Work to be completed: Which lines in the data below contain the word "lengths"? Copy each of them.
*** Data to use ***
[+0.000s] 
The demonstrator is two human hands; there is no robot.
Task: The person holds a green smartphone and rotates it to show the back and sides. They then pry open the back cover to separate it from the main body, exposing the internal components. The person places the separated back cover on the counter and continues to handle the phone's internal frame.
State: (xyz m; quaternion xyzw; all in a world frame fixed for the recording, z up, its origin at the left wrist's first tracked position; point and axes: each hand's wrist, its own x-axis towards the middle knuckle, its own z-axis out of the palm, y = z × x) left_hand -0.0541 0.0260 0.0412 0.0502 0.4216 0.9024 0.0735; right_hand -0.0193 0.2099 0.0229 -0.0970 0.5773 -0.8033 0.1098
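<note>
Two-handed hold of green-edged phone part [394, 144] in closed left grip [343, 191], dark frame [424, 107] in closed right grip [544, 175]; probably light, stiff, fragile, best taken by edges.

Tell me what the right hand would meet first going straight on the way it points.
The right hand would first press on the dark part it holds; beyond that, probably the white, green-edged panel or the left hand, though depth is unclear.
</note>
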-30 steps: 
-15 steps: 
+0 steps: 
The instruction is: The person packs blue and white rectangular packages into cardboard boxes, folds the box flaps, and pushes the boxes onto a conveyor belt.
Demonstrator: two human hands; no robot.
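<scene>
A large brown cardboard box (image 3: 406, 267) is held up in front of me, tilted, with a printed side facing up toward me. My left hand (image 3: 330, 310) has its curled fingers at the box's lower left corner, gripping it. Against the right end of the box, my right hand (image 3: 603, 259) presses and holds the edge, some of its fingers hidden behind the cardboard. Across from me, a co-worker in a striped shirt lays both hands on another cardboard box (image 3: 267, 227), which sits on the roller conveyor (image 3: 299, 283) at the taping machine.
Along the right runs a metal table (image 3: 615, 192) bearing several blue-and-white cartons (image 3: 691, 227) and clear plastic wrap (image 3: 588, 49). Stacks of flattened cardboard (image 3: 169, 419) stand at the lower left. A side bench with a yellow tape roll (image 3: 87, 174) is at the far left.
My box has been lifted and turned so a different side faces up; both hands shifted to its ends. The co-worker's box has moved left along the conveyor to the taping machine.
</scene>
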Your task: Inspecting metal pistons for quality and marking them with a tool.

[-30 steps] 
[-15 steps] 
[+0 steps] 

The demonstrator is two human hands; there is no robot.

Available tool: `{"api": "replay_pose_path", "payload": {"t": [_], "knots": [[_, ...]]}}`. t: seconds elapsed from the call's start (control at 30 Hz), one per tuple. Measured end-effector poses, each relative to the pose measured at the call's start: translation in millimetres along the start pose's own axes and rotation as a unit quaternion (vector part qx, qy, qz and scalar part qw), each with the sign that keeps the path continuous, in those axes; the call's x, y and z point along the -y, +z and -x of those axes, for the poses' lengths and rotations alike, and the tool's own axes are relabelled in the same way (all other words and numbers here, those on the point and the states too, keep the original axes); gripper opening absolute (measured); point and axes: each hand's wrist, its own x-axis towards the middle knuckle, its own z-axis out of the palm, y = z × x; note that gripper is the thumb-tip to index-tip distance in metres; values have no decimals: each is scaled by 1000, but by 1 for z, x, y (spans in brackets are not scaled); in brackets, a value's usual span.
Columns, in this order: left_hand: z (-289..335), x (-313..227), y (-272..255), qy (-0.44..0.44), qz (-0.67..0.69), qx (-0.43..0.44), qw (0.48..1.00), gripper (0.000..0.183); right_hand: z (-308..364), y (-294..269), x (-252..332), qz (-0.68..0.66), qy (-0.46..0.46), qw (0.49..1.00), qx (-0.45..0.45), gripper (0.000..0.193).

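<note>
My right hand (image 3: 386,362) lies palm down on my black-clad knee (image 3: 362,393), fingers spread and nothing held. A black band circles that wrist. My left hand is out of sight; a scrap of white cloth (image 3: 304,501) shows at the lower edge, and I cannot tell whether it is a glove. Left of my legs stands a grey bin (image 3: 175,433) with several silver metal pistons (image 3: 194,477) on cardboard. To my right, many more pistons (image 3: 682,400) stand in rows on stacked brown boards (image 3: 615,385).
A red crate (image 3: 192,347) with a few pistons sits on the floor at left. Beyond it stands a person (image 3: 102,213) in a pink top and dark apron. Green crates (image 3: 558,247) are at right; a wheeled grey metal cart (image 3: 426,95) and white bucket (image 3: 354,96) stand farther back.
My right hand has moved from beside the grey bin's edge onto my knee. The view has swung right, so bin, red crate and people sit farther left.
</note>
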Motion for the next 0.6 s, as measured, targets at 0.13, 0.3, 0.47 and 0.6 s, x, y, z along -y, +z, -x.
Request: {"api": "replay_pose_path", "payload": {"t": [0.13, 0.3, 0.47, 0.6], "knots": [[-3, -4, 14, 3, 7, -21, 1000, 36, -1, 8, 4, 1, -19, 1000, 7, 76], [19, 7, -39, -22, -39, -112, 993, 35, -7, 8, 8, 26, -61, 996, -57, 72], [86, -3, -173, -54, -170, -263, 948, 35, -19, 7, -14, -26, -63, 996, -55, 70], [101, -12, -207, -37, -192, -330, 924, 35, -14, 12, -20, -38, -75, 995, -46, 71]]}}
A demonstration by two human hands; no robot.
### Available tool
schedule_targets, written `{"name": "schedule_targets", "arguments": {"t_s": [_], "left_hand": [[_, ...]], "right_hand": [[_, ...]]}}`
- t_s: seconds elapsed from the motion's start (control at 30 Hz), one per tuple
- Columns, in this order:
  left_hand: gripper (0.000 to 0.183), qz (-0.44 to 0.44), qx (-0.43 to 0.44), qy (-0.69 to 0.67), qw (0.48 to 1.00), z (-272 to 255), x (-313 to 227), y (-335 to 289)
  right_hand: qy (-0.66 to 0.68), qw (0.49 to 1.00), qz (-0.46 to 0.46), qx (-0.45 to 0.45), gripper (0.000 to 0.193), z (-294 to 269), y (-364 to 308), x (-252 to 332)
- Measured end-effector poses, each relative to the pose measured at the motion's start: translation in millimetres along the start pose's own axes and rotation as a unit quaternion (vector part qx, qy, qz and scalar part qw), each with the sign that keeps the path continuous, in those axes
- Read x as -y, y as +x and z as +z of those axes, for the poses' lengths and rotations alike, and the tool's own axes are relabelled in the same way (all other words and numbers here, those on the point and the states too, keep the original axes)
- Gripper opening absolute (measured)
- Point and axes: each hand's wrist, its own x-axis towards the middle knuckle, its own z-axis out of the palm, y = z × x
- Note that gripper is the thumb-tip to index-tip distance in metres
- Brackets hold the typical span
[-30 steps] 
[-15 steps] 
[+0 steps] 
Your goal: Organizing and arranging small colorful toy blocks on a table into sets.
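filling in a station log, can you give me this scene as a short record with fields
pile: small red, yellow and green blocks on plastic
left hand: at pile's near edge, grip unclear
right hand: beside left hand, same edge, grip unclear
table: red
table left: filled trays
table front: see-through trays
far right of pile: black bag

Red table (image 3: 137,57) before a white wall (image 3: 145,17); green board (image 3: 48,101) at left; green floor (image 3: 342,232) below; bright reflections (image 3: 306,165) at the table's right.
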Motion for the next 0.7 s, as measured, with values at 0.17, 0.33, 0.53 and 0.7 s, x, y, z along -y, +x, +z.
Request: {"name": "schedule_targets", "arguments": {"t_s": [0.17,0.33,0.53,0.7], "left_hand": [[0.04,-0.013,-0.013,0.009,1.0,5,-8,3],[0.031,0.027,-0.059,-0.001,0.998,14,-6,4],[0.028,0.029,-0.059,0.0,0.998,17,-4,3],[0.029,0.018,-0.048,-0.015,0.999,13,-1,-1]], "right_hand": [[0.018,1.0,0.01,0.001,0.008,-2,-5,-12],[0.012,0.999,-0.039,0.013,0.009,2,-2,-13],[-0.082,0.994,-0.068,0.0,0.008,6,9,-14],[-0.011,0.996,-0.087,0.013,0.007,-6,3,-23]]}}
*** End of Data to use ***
Exercise output:
Available tool: `{"api": "replay_pose_path", "payload": {"t": [_], "knots": [[_, ...]]}}`. t: seconds elapsed from the call's start (control at 30 Hz), one per tuple. Measured end-effector poses, each relative to the pose measured at the call's start: translation in millimetres along the start pose's own axes and rotation as a unit quaternion (vector part qx, qy, qz and scalar part qw), each with the sign that keeps the path continuous, in those axes; the call's x, y and z point along the -y, +z and -x of those axes, for the poses' lengths and rotations alike, and the tool's own axes are relabelled in the same way (all other words and numbers here, those on the point and the states too, keep the original axes); gripper opening absolute (measured); point and axes: each hand's wrist, its own x-axis towards the middle knuckle, its own z-axis out of the palm, y = z × x; note that gripper is the thumb-tip to index-tip distance in metres; values have no decimals: each is scaled by 1000, but by 1 for z, x, y (spans in brackets are not scaled); in brackets, a value's usual span.
- Read x as -y, y as +x and z as +z of those axes, for the poses' lengths and rotations alike, and the tool's own axes are relabelled in the same way (all other words and numbers here, those on the point and the states too, keep the original axes)

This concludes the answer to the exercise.